|Coverage Dates: Monday April 9th - Saturday April 14th|
Entry: New Evolution - Episode 2
What's this? Two entries to the GTX blog series in a single week?? We haven't seen that happen in nearly a year!! What's the occassion?
Big news, that's what!!
I have officially unofficially heard that for this year, I will officially unofficially be the official foreign advisor to the official Minister of Education's official elementary English program... unofficially. What does that actually mean? Well, something along the lines of my village being the Minister's personal choice for initiating her new cirriculum for elementary English education. She will be dropping by for inspection and progress reports on a monthly basis, I've been told.
How exciting!! What a wonderful opportunity!! What a...
what a terrible thing!! Gah!!! It's bad enough having my private company supervisors breathing down my neck, let alone the school administrators. It's headache-inducing stress enough when the local BOE officials want to check up on me, but now the friggin' head teacher of the entire country wants to stick her nose in my classrooms personally!?!
Now, I'm fine under pressure and I love my students enough to get them to work well with me... using MY own lessonplan. But now that I'm being forced to use a cirriculum I don't believe in, it's more pain than pleasure. I really had meant for this to be my final year, so I could finish my career here with a big bang having perfected my art, but now that things have changed so much, I'm not quite sure what to think about this opportuniy.

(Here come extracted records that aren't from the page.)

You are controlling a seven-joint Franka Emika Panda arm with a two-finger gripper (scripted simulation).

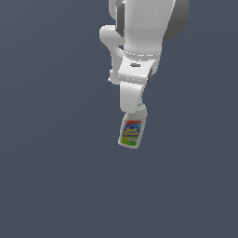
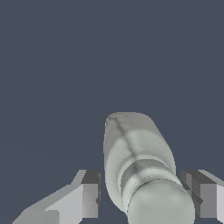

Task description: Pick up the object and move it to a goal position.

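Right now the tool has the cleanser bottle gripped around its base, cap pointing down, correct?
Not quite. The tool is at the cap end of the cleanser bottle; the body hangs below it, base downward, as the exterior view shows.

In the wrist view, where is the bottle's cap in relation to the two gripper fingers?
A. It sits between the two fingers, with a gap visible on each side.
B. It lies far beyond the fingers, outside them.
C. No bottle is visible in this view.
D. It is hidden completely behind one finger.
A: the white cap of the cleanser bottle lies between the fingers of the gripper, with background showing on both sides.
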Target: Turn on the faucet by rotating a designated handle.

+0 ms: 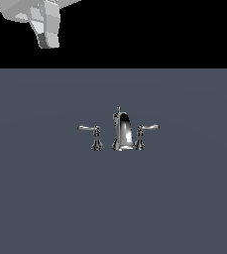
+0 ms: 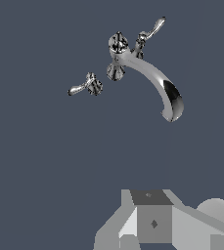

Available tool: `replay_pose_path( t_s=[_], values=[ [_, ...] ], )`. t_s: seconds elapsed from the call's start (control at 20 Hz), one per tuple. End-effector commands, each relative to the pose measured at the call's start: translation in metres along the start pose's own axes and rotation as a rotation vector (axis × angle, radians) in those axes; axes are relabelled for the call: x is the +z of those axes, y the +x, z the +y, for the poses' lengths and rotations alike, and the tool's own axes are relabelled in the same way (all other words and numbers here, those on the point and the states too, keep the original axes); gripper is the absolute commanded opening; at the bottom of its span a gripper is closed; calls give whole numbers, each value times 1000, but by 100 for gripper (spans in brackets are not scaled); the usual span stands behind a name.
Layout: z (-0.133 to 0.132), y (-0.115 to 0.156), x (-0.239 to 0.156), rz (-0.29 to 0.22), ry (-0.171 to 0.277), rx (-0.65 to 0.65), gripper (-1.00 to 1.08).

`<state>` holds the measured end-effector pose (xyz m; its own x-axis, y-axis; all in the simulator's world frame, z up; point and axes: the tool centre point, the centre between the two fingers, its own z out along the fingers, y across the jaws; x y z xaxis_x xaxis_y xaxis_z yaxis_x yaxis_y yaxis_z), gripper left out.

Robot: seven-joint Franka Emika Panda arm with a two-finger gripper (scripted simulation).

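I count one faucet (image 1: pixel 121 130) on the surface (image 1: pixel 45 198): one spout (image 1: pixel 123 131), with two lever handles, one (image 1: pixel 91 134) to its left in the exterior view and one (image 1: pixel 145 133) to its right. One tool (image 1: pixel 45 30) shows.

The arm (image 1: pixel 35 20) is blocky, faceted, pale grey and white, with darker grey panels.

Flat, even light all round — the grey floor (image 1: pixel 113 198) shows no cast shadows. Bright streaks glint on the chrome faucet (image 1: pixel 122 130), the spout's mouth dark inside. Everything is coarse and blocky, edges jagged — far off, plain black.
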<state>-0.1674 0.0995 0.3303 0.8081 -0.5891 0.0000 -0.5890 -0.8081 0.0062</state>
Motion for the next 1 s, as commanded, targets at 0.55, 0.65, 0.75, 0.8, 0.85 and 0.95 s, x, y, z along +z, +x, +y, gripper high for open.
replay_pose_path(
  t_s=[0.55, 0.65, 0.75, 0.8, 0.85, 0.95],
  values=[
    [-54, 31, 67, -5, 8, 263, -100],
    [-60, 36, 76, -6, 9, 298, -100],
    [-67, 42, 84, -6, 9, 333, -100],
    [-70, 45, 89, -6, 10, 350, -100],
    [-72, 48, 93, -6, 10, 367, -100],
    [-78, 53, 102, -6, 10, 400, -100]
  ],
)
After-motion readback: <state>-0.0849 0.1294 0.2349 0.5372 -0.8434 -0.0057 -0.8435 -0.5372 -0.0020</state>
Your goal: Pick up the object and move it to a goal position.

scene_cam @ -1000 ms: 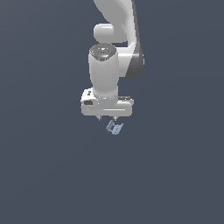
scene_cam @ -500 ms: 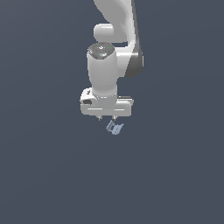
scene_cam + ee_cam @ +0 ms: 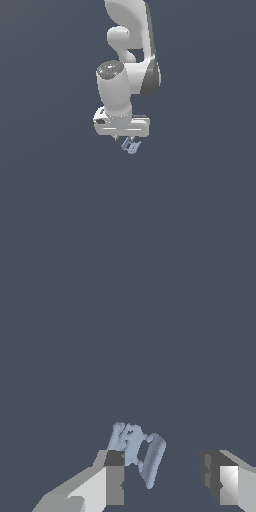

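Note:
The object [image 3: 131,146] is a small pale blue-grey ribbed piece lying on the dark grey floor, just below my white hand in the exterior view. My gripper [image 3: 124,138] hangs right over it, pointing down. In the wrist view the gripper [image 3: 167,473] is open, with its two fingers wide apart. The object [image 3: 137,452] lies between them, close to one finger [image 3: 115,478] and well clear of the other finger [image 3: 220,481]. Nothing is held.
The flat dark grey floor [image 3: 200,200] fills both views. The white arm [image 3: 130,60] rises above the hand to the top of the exterior view.
The hand has come down slightly toward the object. The object has not moved. The fingers stay open.

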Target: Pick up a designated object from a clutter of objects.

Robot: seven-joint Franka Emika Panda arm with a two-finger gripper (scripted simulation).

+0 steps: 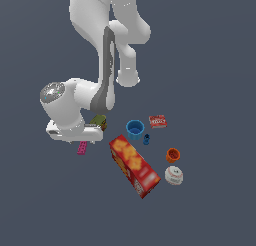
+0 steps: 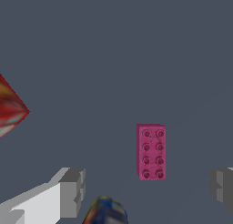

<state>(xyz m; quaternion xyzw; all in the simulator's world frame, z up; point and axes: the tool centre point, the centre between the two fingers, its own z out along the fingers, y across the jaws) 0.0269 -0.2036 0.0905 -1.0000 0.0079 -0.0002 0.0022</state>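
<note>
The arm is glossy white, built of fat rounded segments with dark grey bands at the joints. Near the end effector, the wrist ends in a round cap with a mottled silvery face. The gripper has a white body and blocky, square-ended light grey fingers.

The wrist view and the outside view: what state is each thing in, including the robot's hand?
hand: open, fingers apart, holding nothing
pink brick: lying flat, studs up, not gripped
red cracker box: lying on its side
blue cup: upright, mouth up
orange cup: upright, mouth up
red packet: lying flat
</note>
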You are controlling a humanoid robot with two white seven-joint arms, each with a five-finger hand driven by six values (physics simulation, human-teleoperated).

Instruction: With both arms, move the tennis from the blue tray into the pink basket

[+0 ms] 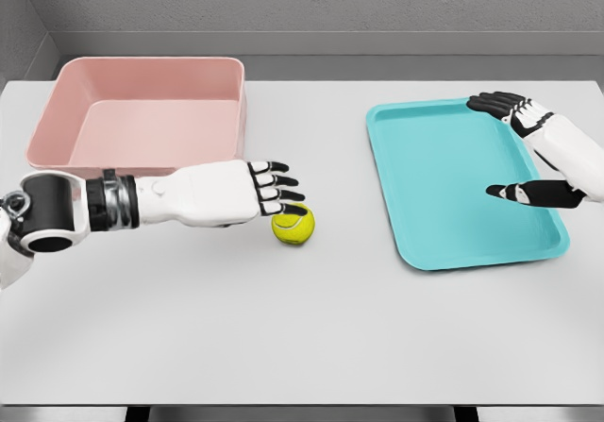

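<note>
Tennis ball [293,226] on bare table [302,337], off the blue tray [444,205], just under left hand [250,191] fingertips.

Left hand stretched out flat from picture's left, palm down, fingers [281,184] extended and relaxed, gripping nothing; ball at the fingertips, touching or nearly so, cannot tell which. Pink basket [142,110] just behind the left forearm, nothing visible inside. Right hand [533,153] over the far right edge of the blue tray, fingers spread wide, thumb pointing inward across the tray, holding nothing. Ball well apart from right hand, between the two containers, nearer the basket side.
</note>
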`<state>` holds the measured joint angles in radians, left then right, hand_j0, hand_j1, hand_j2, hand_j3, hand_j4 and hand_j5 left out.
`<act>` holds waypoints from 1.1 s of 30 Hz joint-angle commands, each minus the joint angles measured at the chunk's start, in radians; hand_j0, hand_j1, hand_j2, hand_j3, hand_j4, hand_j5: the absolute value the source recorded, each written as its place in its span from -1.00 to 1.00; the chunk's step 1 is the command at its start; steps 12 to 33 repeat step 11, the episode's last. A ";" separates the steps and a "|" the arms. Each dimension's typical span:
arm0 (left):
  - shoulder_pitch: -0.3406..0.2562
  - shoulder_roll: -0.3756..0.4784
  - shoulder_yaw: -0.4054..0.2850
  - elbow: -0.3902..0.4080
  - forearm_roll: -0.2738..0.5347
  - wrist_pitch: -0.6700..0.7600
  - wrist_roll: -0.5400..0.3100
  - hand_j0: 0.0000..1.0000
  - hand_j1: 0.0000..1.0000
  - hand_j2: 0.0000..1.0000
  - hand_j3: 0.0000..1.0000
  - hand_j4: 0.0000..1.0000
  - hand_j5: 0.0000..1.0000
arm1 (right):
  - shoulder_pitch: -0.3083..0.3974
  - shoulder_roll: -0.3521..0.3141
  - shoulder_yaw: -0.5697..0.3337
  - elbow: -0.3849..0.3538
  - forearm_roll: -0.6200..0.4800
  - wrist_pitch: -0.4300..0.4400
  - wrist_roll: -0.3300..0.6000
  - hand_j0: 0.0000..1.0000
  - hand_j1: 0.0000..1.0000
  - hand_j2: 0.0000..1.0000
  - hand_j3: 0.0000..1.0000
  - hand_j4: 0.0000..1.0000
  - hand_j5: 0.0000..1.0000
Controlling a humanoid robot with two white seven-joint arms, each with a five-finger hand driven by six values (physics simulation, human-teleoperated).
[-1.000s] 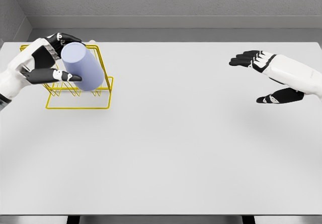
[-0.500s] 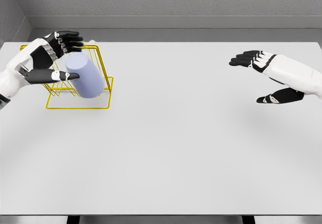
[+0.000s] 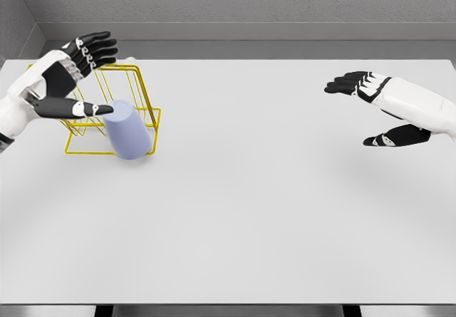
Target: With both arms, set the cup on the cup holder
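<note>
I see left hand [image 3: 68, 75] spread wide, gripping nothing, thumb tip by the cup [image 3: 127, 130] | cup tilted against yellow rack [image 3: 146, 89] front | right hand [image 3: 377, 110] open, idle far right

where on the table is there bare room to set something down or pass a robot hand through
The table is bare across its whole middle and near side, between the yellow cup holder at far left and the right robot hand hovering open at far right. Crowded only in the far left corner, where the left robot hand, open, sits over the holder and the lavender cup.
</note>
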<state>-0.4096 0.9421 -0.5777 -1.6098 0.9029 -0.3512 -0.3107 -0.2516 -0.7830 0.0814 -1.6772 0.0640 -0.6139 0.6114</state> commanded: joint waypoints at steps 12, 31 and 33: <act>0.163 0.061 0.081 0.016 0.007 -0.245 0.001 1.00 1.00 1.00 1.00 1.00 1.00 | 0.000 -0.001 0.000 0.001 -0.007 0.003 -0.001 1.00 1.00 1.00 1.00 1.00 1.00; 0.163 0.061 0.081 0.016 0.007 -0.245 0.001 1.00 1.00 1.00 1.00 1.00 1.00 | 0.000 -0.001 0.000 0.001 -0.007 0.003 -0.001 1.00 1.00 1.00 1.00 1.00 1.00; 0.163 0.061 0.081 0.016 0.007 -0.245 0.001 1.00 1.00 1.00 1.00 1.00 1.00 | 0.000 -0.001 0.000 0.001 -0.007 0.003 -0.001 1.00 1.00 1.00 1.00 1.00 1.00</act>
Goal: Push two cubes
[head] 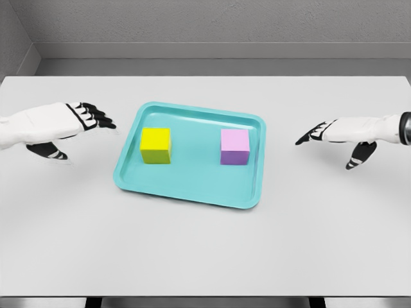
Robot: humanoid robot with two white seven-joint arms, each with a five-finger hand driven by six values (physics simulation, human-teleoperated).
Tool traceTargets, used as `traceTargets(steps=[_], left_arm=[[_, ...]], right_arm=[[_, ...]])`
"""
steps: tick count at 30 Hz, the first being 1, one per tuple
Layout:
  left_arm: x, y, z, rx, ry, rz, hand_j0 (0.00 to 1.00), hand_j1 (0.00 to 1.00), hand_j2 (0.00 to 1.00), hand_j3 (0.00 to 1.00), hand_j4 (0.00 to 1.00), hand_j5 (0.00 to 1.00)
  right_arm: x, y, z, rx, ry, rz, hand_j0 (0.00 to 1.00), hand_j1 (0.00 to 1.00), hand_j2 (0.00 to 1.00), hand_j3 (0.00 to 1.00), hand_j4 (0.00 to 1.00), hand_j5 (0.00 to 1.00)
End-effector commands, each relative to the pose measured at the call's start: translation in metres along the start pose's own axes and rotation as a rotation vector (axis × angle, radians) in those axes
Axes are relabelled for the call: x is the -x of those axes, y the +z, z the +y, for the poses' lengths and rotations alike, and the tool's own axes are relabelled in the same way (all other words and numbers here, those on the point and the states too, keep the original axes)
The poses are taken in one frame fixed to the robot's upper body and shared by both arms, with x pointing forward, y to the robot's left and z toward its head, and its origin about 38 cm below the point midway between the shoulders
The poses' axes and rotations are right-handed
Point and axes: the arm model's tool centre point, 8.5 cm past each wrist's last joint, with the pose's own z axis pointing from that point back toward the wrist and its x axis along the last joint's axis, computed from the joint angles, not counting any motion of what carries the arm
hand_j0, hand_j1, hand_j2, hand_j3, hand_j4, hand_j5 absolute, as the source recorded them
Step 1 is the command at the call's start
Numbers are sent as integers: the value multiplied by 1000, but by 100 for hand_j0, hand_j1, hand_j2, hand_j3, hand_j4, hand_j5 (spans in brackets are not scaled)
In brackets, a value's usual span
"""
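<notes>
Yellow cube (156, 145) left, pink cube (235, 147) right on the teal tray (192, 189), seemingly unlabelled; left hand (72, 126) and right hand (335, 136) flank it, fingers spread.

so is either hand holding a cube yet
No, nothing is held. Left hand and right hand are open beside the tray, clear of both cubes.

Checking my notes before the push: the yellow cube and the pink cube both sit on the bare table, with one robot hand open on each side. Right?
Not quite. The head view shows the yellow cube and pink cube inside the teal tray, not on the bare table. The left robot hand and right robot hand are open.
</notes>
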Motion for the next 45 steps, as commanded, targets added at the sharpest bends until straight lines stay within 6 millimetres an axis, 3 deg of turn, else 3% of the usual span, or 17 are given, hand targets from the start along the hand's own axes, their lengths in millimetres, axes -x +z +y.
traceTargets(steps=[1,2,4,7,10,13,14,16,18,21,26,29,36,45], left_arm=[[12,-13,-24,103,-10,60,100,100,100,100,100,100],[17,-19,-20,89,-8,70,100,100,100,100,100,100],[22,-39,-28,107,-9,98,77,77,77,77,77,77],[15,-71,-43,113,31,85,59,59,59,59,59,59],[17,-71,-42,115,20,95,47,47,47,47,47,47],[23,-70,-51,132,48,109,46,46,46,46,46,46],[25,-69,-49,131,47,114,46,46,46,46,46,46],[28,-69,-37,109,34,117,47,47,47,47,47,47],[29,-72,-28,98,22,117,48,48,48,48,48,48],[27,-81,-32,95,45,107,49,49,49,49,49,49],[12,-98,-33,91,45,64,50,50,50,50,50,50],[10,-103,-35,90,54,57,50,50,50,50,50,50],[13,-106,-39,96,78,62,50,50,50,50,50,50],[12,-104,-34,86,63,58,51,51,51,51,51,51]], right_arm=[[-1,-5,-3,9,-6,-7,100,100,100,100,100,100],[-1,-5,-3,10,-4,-8,100,100,100,100,100,100],[-4,-9,-10,32,-1,-19,100,100,100,100,100,100],[10,-14,-14,41,-29,15,100,100,100,100,100,100],[10,-29,-18,26,-42,30,98,98,98,98,98,98],[9,-40,-23,-9,-3,56,61,61,61,61,61,61],[5,-50,-24,-25,13,48,42,42,42,42,42,42],[2,-54,-28,-47,27,38,16,16,16,16,16,16],[-1,-58,-33,-48,46,34,14,14,14,14,14,14],[-10,-62,-47,-53,119,16,14,14,14,14,14,14],[-38,-96,-67,-153,252,-30,13,13,13,13,13,13],[-47,-110,-64,-197,293,-41,13,13,13,13,13,13],[-48,-112,-61,-229,336,-29,13,13,13,13,13,13],[-64,-117,-76,-211,380,-64,13,13,13,13,13,13]])
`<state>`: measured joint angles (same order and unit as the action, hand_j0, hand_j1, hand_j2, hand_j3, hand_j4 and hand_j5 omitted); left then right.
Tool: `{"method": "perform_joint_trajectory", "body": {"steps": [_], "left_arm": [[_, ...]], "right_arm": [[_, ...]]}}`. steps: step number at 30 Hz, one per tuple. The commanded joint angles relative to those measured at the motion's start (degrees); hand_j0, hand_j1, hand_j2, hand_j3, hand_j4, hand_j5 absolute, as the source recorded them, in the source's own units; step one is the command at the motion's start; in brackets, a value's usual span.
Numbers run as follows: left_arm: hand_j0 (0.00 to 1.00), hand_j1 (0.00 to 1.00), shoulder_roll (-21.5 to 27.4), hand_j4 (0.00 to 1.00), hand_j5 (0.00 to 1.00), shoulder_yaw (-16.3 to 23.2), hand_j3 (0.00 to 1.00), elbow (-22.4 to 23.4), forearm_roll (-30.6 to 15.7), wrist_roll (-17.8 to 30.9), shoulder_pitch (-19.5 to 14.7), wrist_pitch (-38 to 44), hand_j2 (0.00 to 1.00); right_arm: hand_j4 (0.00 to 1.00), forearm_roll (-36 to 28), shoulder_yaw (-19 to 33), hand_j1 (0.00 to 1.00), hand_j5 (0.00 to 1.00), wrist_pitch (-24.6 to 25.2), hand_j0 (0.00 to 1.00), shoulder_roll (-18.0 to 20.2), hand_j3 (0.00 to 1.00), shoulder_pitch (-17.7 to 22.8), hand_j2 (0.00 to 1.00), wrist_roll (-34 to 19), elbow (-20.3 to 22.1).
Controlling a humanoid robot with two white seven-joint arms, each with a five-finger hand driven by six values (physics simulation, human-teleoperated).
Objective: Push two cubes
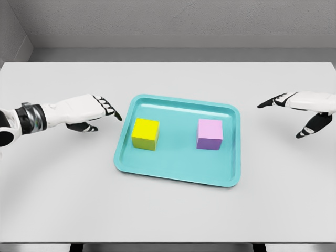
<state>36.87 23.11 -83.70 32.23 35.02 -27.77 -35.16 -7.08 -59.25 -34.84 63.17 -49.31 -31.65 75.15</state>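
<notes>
A yellow cube [145,134] sits in the left half of a teal tray [178,168], and a pink-purple cube [210,134] sits in the right half, apart from it. My left hand [100,111] hovers just outside the tray's left rim, fingers extended toward the yellow cube and holding nothing. Well to the right of the tray, my right hand [294,113] has its fingers spread, clear of the pink cube.
The tray lies in the middle of a wide white table [168,220]. A grey wall runs behind the table's far edge.
</notes>
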Motion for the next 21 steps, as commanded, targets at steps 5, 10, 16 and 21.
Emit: {"method": "perform_joint_trajectory", "body": {"steps": [5,10,16,21], "left_arm": [[0.75,0.75,1.98,0.75,0.75,-0.17,0.75,-1.29,-1.65,-0.02,0.00,0.16,0.75],[0.71,0.71,4.53,0.71,0.71,0.00,0.71,-5.94,-3.32,-0.02,1.58,0.16,0.71],[0.59,0.59,3.92,0.59,0.59,0.18,0.59,-6.03,-3.23,-0.02,1.76,0.16,0.59],[0.60,0.60,3.56,0.60,0.60,1.76,0.60,-6.91,-3.32,-0.02,1.76,0.16,0.60]], "right_arm": [[1.00,-0.30,-0.34,1.00,1.00,0.12,1.00,0.38,1.00,-0.44,1.00,-0.08,0.44],[1.00,-0.22,-0.43,1.00,1.00,0.47,1.00,-0.50,1.00,-0.70,1.00,0.62,-0.09],[0.56,7.95,-0.43,0.56,0.56,5.39,0.56,-2.96,0.56,-1.76,0.56,0.10,0.26],[0.20,8.66,-0.51,0.20,0.20,4.86,0.20,-3.31,0.20,-2.20,0.20,-3.07,5.27]]}}
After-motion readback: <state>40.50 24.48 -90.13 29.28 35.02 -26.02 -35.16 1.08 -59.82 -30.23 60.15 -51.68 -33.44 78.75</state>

I should mention at this point that, despite having aced my prefecture-level evaluation, I know the Minister isn't coming here because of me directly, but rather because she's buddies with the local Board of Education Director and the newly re-hired elementary Japanese Teacher of English (who is acting as the teacher-trainer for me and the homeroom teachers). But then I think about when I initially came here and how badly they wanted me to choose their village as my next placement. I thought it was because I was a fellow earthquake victim, but maybe it was because of my work record and their needing someone who knew his shizz to take over.
I dunno... there is so much junk I'm not told.
So, first off, as I briefly mentioned above, this village has also hired a new "Japanese Teacher of English (JTE)" for the elementary schools, which is pretty rare, as usually ES English classes are left totally up to the ALTs and homeroom teachers. The JTE here is being utitlized more as a "trainer," but TBO, she hasn't done much "training," as she has the personality of a wild free-spirit and likes to just do whatever random thing pops into her mind.
I can't fault her enthusiasm, but if she's trying to teach us how to build a structured lessonplan, then she needs to stick to the script just as much as the rest of us are expected to do so.
Which leads me to my next point. One of my major issues with the new cirriculum is that it seems a little too easy... too childish even for children (let alone the fact that we basically spent at least 2, sometimes 3 or 4, lessons drilling a single concept). I've said it all along that the lessonplans they laid out are waaay too easy, but my concerns were brushed aside. And just what was the first complaint the new JTE had when we sat down to start planning our activities for the week?
I'm gonna stab someone before this month is over.
I shouldn't complain too much, because technically these lessons are much much easier for the ALTs... as really they are designed to be easy enough for the homeroom teachers to teach alone. But... then... if that's the goal, why even have the foreigner teachers in the classrooms at all? If CDs and videos can replace the role of the foreigner, why have both? I can tell you already that this is not what most foreigners have in mind of doing when they sign up to take this job. They're basically taking all the fun, freedom, and creativity out of the whole thing... which is odd since it's being pioneered partly by someone who claims to be such a "free spirit."
The Weekly LessonsI started school technically last Friday, but there were no classes, so it was mostly just preparation time. I was supposed to be trained on how to use the new cirriculum before the start of this week, but that never happened. I wasn't given a class schedule beforehand, so I went in not knowing if I had to teach or not that day. I was hoping since it was the start of the schoolyear, the classes would focus on other subjects first, leaving me with a day to get myself settled in.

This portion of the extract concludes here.